📚 Unicode Fundamentals

Unicode Normalization: NFC, NFD, NFKC, NFKD

The same visible character can be represented by multiple different byte sequences in Unicode, which causes silent bugs in string comparison, hashing, and search. This guide explains the four normalization forms — NFC, NFD, NFKC, and NFKD — and when to apply each.

·

Two Unicode strings can look identical on screen yet compare as unequal in code. A user types "café" and your validator rejects it because the "é" in the database was stored differently than the "é" the user typed. This is not a bug in your comparison logic — it's a consequence of Unicode allowing the same visual character to be encoded in multiple, equally valid ways. Unicode normalization is the process that resolves this ambiguity. Understanding it prevents a whole class of subtle, hard-to-reproduce bugs.

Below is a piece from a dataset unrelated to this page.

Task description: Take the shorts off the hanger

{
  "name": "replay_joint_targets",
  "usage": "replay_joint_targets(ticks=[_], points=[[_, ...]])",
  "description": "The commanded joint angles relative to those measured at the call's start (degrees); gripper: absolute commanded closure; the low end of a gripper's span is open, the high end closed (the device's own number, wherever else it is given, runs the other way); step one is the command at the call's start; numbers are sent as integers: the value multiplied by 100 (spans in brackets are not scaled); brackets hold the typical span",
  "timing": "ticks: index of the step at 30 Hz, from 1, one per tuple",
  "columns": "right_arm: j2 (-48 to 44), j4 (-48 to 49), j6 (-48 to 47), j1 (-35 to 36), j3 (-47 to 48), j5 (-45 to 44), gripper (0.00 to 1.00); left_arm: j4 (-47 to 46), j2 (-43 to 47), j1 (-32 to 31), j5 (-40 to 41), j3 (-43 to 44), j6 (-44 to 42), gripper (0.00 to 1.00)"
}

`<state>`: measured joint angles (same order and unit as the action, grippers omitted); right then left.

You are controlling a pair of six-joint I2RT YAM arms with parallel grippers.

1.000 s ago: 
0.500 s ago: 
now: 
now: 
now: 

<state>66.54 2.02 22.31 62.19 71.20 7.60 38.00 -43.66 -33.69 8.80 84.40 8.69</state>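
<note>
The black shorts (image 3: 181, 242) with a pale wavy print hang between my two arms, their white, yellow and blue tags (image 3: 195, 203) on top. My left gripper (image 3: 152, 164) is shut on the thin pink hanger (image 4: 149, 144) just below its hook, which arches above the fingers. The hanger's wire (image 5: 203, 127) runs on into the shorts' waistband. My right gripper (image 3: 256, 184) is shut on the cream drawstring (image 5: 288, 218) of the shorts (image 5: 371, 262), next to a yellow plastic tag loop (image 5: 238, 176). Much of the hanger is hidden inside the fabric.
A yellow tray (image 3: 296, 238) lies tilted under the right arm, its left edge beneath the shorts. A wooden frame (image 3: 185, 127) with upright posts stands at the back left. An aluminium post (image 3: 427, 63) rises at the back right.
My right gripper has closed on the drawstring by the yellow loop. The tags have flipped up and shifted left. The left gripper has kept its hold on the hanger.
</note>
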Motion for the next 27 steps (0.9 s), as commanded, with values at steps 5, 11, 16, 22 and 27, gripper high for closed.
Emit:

Why Multiple Representations Exist

Unicode assigns code points both to precomposed characters (a single code point representing a base letter plus its accent) and to combining character sequences (the base letter followed by one or more combining marks as separate code points).

For example, the character "é" (LATIN SMALL LETTER E WITH ACUTE) has two valid representations:

  1. Precomposed: U+00E9 — a single code point LATIN SMALL LETTER E WITH ACUTE
  2. Decomposed: U+0065 U+0301 — LATIN SMALL LETTER E + COMBINING ACUTE ACCENT

Both render identically. Both are valid Unicode. But they are different byte sequences and will fail a naive string equality check:

e_precomposed = "\u00e9"          # é as single code point
e_decomposed  = "e\u0301"        # e + combining acute

print(e_precomposed == e_decomposed)   # False
print(len(e_precomposed))             # 1
print(len(e_decomposed))              # 2

This is the problem normalization solves. By converting both strings to the same canonical form before comparison, you get consistent, predictable results.

The Four Normalization Forms

Unicode defines four normalization forms, organized along two axes:

Form Full Name Decomposition Composition
NFD Canonical Decomposition Canonical None
NFC Canonical Decomposition, followed by Canonical Composition Canonical Canonical
NFKD Compatibility Decomposition Compatibility None
NFKC Compatibility Decomposition, followed by Canonical Composition Compatibility Canonical

The two key concepts:

Canonical equivalence: Two sequences that are canonically equivalent look and behave identically. The precomposed "é" and the decomposed "e + combining acute" are canonically equivalent — they are just different serializations of the same abstract character.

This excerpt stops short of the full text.